▸ **Task description**:
Tally the lines below that contain the word "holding", then give the tally alone.

(Dataset items)

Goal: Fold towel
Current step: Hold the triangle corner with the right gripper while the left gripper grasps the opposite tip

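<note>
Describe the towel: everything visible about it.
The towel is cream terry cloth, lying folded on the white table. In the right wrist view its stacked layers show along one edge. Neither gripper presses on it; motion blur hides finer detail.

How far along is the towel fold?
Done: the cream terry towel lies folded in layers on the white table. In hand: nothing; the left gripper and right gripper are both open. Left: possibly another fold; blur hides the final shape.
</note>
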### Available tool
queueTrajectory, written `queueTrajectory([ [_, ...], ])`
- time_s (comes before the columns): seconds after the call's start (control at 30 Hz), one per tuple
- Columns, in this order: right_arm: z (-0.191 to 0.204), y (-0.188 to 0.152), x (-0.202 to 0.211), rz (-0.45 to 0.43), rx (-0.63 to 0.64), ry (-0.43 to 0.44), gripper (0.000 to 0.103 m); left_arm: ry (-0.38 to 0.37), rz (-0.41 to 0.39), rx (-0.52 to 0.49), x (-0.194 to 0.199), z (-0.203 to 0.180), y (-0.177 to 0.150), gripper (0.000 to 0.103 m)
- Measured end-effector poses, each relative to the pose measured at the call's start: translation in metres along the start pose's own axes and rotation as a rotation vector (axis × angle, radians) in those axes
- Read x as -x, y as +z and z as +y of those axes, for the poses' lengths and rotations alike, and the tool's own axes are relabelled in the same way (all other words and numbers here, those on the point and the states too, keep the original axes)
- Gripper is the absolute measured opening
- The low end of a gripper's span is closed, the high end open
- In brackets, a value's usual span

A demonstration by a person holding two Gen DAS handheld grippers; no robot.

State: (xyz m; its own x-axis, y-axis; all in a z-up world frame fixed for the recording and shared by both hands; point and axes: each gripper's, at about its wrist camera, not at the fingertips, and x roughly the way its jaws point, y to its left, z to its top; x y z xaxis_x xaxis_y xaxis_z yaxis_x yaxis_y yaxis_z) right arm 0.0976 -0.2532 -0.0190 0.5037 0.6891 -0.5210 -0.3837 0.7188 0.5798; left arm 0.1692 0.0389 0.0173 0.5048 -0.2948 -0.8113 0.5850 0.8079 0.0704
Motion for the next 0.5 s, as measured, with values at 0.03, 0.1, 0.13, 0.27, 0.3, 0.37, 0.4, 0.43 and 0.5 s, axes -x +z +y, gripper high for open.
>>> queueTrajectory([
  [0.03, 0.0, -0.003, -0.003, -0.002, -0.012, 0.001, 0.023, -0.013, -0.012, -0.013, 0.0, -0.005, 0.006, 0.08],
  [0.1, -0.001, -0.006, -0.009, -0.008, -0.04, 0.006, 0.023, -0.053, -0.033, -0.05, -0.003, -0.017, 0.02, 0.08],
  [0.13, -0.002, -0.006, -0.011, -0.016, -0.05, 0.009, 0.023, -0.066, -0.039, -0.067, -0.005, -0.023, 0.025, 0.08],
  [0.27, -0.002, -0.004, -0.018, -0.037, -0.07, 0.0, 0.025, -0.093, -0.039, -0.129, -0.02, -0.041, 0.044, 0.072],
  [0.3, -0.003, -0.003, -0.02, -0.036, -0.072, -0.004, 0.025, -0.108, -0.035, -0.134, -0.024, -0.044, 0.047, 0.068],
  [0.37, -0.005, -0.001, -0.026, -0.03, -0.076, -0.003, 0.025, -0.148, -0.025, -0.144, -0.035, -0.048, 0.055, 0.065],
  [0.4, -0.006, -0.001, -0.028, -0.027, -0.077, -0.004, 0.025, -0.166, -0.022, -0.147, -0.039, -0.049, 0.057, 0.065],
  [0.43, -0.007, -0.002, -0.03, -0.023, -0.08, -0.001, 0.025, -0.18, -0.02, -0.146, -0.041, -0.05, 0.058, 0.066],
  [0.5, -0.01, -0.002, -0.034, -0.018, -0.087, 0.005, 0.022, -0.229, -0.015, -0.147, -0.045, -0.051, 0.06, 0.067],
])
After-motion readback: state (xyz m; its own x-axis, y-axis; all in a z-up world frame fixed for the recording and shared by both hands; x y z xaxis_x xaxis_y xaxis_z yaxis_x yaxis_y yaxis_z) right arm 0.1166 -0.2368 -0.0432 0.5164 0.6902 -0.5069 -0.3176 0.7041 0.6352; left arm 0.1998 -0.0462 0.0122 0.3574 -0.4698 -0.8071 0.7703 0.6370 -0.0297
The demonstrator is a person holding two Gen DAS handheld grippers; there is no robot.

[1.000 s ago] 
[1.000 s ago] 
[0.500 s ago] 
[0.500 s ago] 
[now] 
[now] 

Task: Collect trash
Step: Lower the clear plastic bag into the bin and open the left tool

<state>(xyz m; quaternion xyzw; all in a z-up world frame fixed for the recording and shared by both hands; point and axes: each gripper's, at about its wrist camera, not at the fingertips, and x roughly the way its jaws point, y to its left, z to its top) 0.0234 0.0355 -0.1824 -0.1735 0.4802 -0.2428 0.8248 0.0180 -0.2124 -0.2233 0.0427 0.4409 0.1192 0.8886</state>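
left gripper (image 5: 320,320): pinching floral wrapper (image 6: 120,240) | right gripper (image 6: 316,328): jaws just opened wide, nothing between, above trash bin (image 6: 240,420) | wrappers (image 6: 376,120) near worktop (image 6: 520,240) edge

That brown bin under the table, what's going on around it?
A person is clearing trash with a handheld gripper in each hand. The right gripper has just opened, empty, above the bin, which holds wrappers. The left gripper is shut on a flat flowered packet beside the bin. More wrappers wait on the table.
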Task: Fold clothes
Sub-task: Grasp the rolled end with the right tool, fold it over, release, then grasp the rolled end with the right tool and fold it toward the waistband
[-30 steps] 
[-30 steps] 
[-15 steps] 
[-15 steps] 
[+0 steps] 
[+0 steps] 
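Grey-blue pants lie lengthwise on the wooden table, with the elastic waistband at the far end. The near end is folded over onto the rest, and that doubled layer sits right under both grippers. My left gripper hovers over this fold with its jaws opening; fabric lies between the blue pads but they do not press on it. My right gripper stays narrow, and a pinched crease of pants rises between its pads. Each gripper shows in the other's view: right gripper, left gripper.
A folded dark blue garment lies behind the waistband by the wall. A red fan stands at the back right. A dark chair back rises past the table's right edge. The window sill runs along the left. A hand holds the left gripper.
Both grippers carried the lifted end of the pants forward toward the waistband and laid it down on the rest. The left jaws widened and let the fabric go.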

▸ **Solution to this task**:
2